R0 | R1 | R2 | R3 | R4 | R5 | R6 | R7 |
---|---|---|---|---|---|---|---|
a4 | b4 | a5 | b5 | a6 | b6 | a7 | b7 |
__m128i _mm_unpackhi_epi32(__m128i a, __m128i b)
Interleaves the upper 2 signed or unsigned 32-bit integers in a with the upper 2 signed or unsigned 32-bit integers in b.
R0 | R1 | R2 | R3 |
---|---|---|---|
a2 | b2 | a3 | b3 |
__m128i _mm_unpackhi_epi64(__m128i a, __m128i b)
Interleaves the upper signed or unsigned 64-bit integer in a with the upper signed or unsigned 64-bit integer in b.
R0 | R1 |
---|---|
a1 | b1 |
__m128i _mm_unpacklo_epi8(__m128i a, __m128i b)
Interleaves the lower 8 signed or unsigned 8-bit integers in a with the lower 8 signed or unsigned 8-bit integers in b.
R0 | R1 | R2 | R3 | ... | R14 | R15 |
---|---|---|---|---|---|---|
a0 | b0 | a1 | b1 | ... | a7 | b7 |
__m128i _mm_unpacklo_epi16(__m128i a, __m128i b)
Interleaves the lower 4 signed or unsigned 16-bit integers in a with the lower 4 signed or unsigned 16-bit integers in b.

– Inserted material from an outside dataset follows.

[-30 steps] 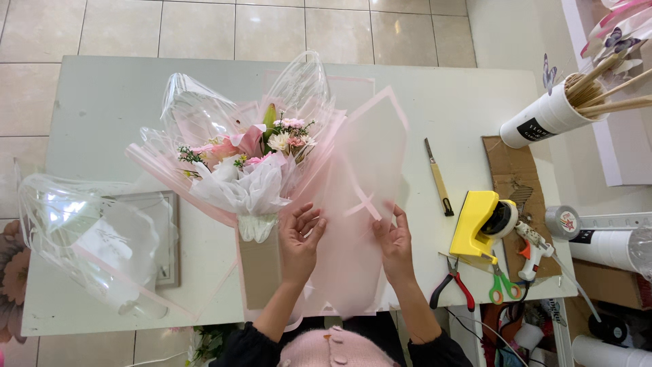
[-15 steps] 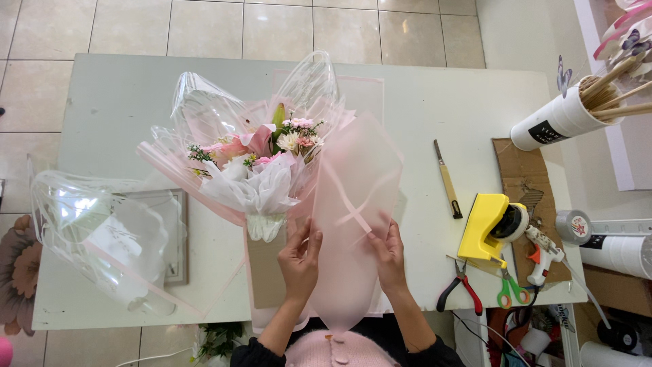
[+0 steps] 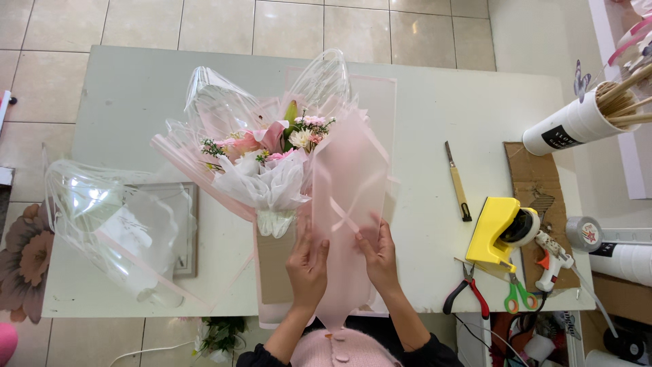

R0 | R1 | R2 | R3 | R4 | R5 | R6 | R7 |
---|---|---|---|---|---|---|---|
a0 | b0 | a1 | b1 | a2 | b2 | a3 | b3 |
__m128i _mm_unpacklo_epi32(__m128i a, __m128i b)
Interleaves the lower 2 signed or unsigned 32-bit integers in a with the lower 2 signed or unsigned 32-bit integers in b.
R0 | R1 | R2 | R3 |
---|---|---|---|
a0 | b0 | a1 | b1 |
__m128i _mm_unpacklo_epi64(__m128i a, __m128i b)
Interleaves the lower signed or unsigned 64-bit integer in a with the lower signed or unsigned 64-bit integer in b.
R0 | R1 |
---|---|
a0 | b0 |
__m64 _mm_movepi64_pi64(__m64 a)
Returns the lower 64 bits of a as an __m64 type.
R0 |
---|
a0 |
__128i _mm_movpi64_pi64(__m128i a)
Moves the 64 bits of a to the lower 64 bits of the result, zeroing the upper bits.
R0 | R1 |
---|---|
a0 | 0X0 |
__128i _mm_move_epi64(__128i a)
Moves the lower 64 bits of a to the lower 64 bits of the result, zeroing the upper bits.
R0 | R1 |
---|---|
a0 | 0X0 |
__m128d _mm_unpackhi_pd(__m128d a, __m128d b)
Interleaves the upper DP FP values of a and b.
R0 | R1 |
---|---|
a1 | b1 |
__m128d _mm_unpacklo_pd(__m128d a, __m128d b)
Interleaves the lower DP FP values of a and b.
R0 | R1 |
---|---|
a0 | b0 |
int _mm_movemask_pd(__m128d a)
Creates a two-bit mask from the sign bits of the two DP FP values of a.
R |
---|
sign(a1) << 1 | sign(a0) |
__m128d _mm_shuffle_pd(__m128d a, __m128d b, int i)
Selects two specific DP FP values from a and b, based on the mask i. The mask must be an immediate. See Macro Function for Shuffle for a description of the shuffle semantics.